▶ **ASSIGNMENT**
Could you set down all of the data again, exactly as it stands?

▶ **MATERIAL PROVIDED**
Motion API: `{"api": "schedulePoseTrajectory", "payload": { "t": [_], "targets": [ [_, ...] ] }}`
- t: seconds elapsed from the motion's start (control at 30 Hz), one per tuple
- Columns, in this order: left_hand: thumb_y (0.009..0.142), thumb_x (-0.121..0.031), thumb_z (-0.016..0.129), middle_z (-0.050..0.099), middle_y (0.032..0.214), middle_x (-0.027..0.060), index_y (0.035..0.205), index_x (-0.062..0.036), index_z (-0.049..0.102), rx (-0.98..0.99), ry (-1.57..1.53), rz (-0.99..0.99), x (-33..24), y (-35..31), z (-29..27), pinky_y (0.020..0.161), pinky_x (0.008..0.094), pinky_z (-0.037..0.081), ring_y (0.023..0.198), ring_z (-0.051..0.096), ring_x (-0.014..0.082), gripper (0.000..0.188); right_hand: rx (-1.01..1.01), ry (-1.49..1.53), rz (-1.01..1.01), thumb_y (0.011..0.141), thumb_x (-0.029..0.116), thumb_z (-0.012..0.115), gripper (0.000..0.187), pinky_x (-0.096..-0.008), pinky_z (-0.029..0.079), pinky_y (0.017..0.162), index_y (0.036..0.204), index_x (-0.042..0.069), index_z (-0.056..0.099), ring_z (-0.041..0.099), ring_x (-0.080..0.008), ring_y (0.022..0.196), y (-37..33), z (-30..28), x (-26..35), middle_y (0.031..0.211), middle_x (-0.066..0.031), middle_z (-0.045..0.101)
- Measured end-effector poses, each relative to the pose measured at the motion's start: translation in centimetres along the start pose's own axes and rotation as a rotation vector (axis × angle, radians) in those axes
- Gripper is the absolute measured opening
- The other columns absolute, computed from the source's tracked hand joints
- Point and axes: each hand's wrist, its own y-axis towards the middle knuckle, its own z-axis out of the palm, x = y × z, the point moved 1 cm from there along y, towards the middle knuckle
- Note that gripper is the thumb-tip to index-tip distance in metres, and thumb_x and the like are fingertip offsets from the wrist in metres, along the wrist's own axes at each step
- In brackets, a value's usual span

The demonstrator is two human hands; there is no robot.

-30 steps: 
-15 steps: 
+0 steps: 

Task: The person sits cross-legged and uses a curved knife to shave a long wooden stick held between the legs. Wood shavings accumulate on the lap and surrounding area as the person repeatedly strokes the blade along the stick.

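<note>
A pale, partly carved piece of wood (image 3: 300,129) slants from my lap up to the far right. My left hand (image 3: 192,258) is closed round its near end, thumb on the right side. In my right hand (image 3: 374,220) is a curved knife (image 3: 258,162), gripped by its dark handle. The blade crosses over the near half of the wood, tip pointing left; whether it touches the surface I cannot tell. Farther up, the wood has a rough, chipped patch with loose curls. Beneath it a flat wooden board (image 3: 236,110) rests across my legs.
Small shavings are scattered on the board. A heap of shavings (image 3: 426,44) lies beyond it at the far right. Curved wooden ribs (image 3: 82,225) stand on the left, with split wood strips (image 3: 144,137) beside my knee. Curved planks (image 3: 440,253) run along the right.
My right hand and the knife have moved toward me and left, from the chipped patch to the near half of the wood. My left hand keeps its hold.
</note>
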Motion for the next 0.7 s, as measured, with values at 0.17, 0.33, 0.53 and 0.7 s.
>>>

▶ **TASK SOLUTION**
Motion API: `{"api": "schedulePoseTrajectory", "payload": { "t": [_], "targets": [ [_, ...] ] }}`
- t: seconds elapsed from the motion's start (control at 30 Hz), one per tuple
- Columns, in this order: left_hand: thumb_y (0.009..0.142), thumb_x (-0.121..0.031), thumb_z (-0.016..0.129), middle_z (-0.050..0.099), middle_y (0.032..0.214), middle_x (-0.027..0.060), index_y (0.035..0.205), index_x (-0.062..0.036), index_z (-0.049..0.102), rx (-0.98..0.99), ry (-1.57..1.53), rz (-0.99..0.99), x (-33..24), y (-35..31), z (-29..27), pinky_y (0.020..0.161), pinky_x (0.008..0.094), pinky_z (-0.037..0.081), ring_y (0.023..0.198), ring_z (-0.051..0.096), ring_x (-0.014..0.082), gripper (0.000..0.188); right_hand: rx (-1.01..1.01), ry (-1.49..1.53), rz (-1.01..1.01), thumb_y (0.011..0.141), thumb_x (-0.029..0.116), thumb_z (-0.012..0.115), gripper (0.000..0.187), pinky_x (-0.096..-0.008), pinky_z (-0.029..0.079), pinky_y (0.017..0.162), index_y (0.036..0.204), index_x (-0.042..0.069), index_z (-0.056..0.099), ring_z (-0.041..0.099), ring_x (-0.080..0.008), ring_y (0.022..0.196), y (-37..33), z (-30..28), x (-26..35), middle_y (0.031..0.211), middle_x (-0.066..0.031), middle_z (-0.045..0.101)
- Measured end-effector poses, each relative to the pose measured at the motion's start: translation in centimetres along the start pose's own axes and rotation as a rotation vector (axis × angle, radians) in those axes
- Gripper is the absolute measured opening
- The other columns absolute, computed from the source's tracked hand joints
- Point and axes: each hand's wrist, its own y-axis towards the middle knuckle, its own z-axis out of the palm, x = y × z, the point moved 1 cm from there along y, towards the middle knuckle
- Note that gripper is the thumb-tip to index-tip distance in metres, and thumb_x and the like are fingertip offsets from the wrist in metres, along the wrist's own axes at each step
- In brackets, a value's usual span

The demonstrator is two human hands; there is no robot.

-30 steps: 
-15 steps: 
+0 steps: 

Task: The person sits cross-legged and uses a curved knife to shave a long wooden stick held between the legs. Wood shavings accumulate on the lap and surrounding area as the person repeatedly strokes the blade along the stick.

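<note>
A pale, partly carved piece of wood (image 3: 300,129) slants from my lap up to the far right. My left hand (image 3: 192,258) is closed round its near end, thumb on the right side. In my right hand (image 3: 374,220) is a curved knife (image 3: 258,162), gripped by its dark handle. The blade crosses over the near half of the wood, tip pointing left; whether it touches the surface I cannot tell. Farther up, the wood has a rough, chipped patch with loose curls. Beneath it a flat wooden board (image 3: 236,110) rests across my legs.
Small shavings are scattered on the board. A heap of shavings (image 3: 426,44) lies beyond it at the far right. Curved wooden ribs (image 3: 82,225) stand on the left, with split wood strips (image 3: 144,137) beside my knee. Curved planks (image 3: 440,253) run along the right.
My right hand and the knife have moved toward me and left, from the chipped patch to the near half of the wood. My left hand keeps its hold.
</note>
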Motion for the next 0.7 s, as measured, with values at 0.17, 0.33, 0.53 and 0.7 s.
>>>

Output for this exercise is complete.